▶ _YOUR INSTRUCTIONS_
Every word of the data below has to be copied faithfully.

▶ _SOURCE DATA_
* * * * * * * * *

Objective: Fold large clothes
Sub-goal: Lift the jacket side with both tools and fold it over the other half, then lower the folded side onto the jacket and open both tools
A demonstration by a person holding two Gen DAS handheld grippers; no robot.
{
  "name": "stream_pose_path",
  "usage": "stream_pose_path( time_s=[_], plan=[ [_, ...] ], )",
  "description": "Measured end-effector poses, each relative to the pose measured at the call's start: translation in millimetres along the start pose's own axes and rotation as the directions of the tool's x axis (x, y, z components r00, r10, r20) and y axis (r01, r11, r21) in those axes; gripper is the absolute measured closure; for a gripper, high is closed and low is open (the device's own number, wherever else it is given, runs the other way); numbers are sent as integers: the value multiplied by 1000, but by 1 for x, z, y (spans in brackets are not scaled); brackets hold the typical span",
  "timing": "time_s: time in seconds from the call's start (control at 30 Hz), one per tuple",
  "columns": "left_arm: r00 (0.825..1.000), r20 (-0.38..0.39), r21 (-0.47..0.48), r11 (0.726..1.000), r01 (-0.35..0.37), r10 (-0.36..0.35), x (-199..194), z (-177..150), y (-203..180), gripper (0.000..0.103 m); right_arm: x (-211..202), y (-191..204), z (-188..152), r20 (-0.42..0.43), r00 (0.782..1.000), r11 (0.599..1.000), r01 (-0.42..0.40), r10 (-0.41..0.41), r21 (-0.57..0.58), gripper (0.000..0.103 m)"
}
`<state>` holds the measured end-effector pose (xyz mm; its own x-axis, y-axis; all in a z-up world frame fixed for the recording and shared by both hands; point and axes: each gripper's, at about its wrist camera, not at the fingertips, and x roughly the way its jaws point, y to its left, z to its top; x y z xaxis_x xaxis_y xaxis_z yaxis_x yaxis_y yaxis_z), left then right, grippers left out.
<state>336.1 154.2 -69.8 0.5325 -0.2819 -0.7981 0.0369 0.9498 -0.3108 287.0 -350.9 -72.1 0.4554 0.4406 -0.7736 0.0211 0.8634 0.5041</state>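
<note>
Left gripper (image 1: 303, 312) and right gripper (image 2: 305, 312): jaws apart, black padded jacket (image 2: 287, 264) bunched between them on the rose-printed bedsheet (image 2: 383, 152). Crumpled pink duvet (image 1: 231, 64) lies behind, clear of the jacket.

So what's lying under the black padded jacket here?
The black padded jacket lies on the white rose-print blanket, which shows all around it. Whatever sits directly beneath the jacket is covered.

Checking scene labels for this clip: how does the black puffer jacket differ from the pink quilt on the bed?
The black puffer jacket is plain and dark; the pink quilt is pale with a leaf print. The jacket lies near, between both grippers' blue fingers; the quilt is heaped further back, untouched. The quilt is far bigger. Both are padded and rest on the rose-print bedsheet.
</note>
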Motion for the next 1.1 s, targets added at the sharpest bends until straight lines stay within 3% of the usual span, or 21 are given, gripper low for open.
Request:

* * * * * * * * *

▶ _COMPLETED EXERCISE_
Objective: Fold large clothes
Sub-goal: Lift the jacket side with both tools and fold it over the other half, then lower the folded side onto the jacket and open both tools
A demonstration by a person holding two Gen DAS handheld grippers; no robot.
{
  "name": "stream_pose_path",
  "usage": "stream_pose_path( time_s=[_], plan=[ [_, ...] ], )",
  "description": "Measured end-effector poses, each relative to the pose measured at the call's start: translation in millimetres along the start pose's own axes and rotation as the directions of the tool's x axis (x, y, z components r00, r10, r20) and y axis (r01, r11, r21) in those axes; gripper is the absolute measured closure; for a gripper, high is closed and low is open (the device's own number, wherever else it is given, runs the other way); numbers are sent as integers: the value multiplied by 1000, but by 1 for x, z, y (spans in brackets are not scaled); brackets hold the typical span",
  "timing": "time_s: time in seconds from the call's start (control at 30 Hz), one per tuple",
  "columns": "left_arm: r00 (0.825..1.000), r20 (-0.38..0.39), r21 (-0.47..0.48), r11 (0.726..1.000), r01 (-0.35..0.37), r10 (-0.36..0.35), x (-199..194), z (-177..150), y (-203..180), gripper (0.000..0.103 m); right_arm: x (-211..202), y (-191..204), z (-188..152), r20 (-0.42..0.43), r00 (0.782..1.000), r11 (0.599..1.000), r01 (-0.42..0.40), r10 (-0.41..0.41), r21 (-0.57..0.58), gripper (0.000..0.103 m)"
}
`<state>` holds the measured end-effector pose (xyz mm; its own x-axis, y-axis; all in a z-up world frame fixed for the recording and shared by both hands; point and axes: each gripper's, at about its wrist camera, not at the fingertips, and x roughly the way its jaws point, y to its left, z to its top; x y z xaxis_x xaxis_y xaxis_z yaxis_x yaxis_y yaxis_z), left then right, grippers left out.
<state>336.1 154.2 -69.8 0.5325 -0.2819 -0.7981 0.0369 0.9498 -0.3108 287.0 -350.9 -72.1 0.4554 0.4406 -0.7736 0.0211 0.8634 0.5041</state>
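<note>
Left gripper (image 1: 303, 312) and right gripper (image 2: 305, 312): jaws apart, black padded jacket (image 2: 287, 264) bunched between them on the rose-printed bedsheet (image 2: 383, 152). Crumpled pink duvet (image 1: 231, 64) lies behind, clear of the jacket.

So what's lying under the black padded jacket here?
The black padded jacket lies on the white rose-print blanket, which shows all around it. Whatever sits directly beneath the jacket is covered.

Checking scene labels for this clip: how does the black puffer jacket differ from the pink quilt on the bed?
The black puffer jacket is plain and dark; the pink quilt is pale with a leaf print. The jacket lies near, between both grippers' blue fingers; the quilt is heaped further back, untouched. The quilt is far bigger. Both are padded and rest on the rose-print bedsheet.
</note>
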Motion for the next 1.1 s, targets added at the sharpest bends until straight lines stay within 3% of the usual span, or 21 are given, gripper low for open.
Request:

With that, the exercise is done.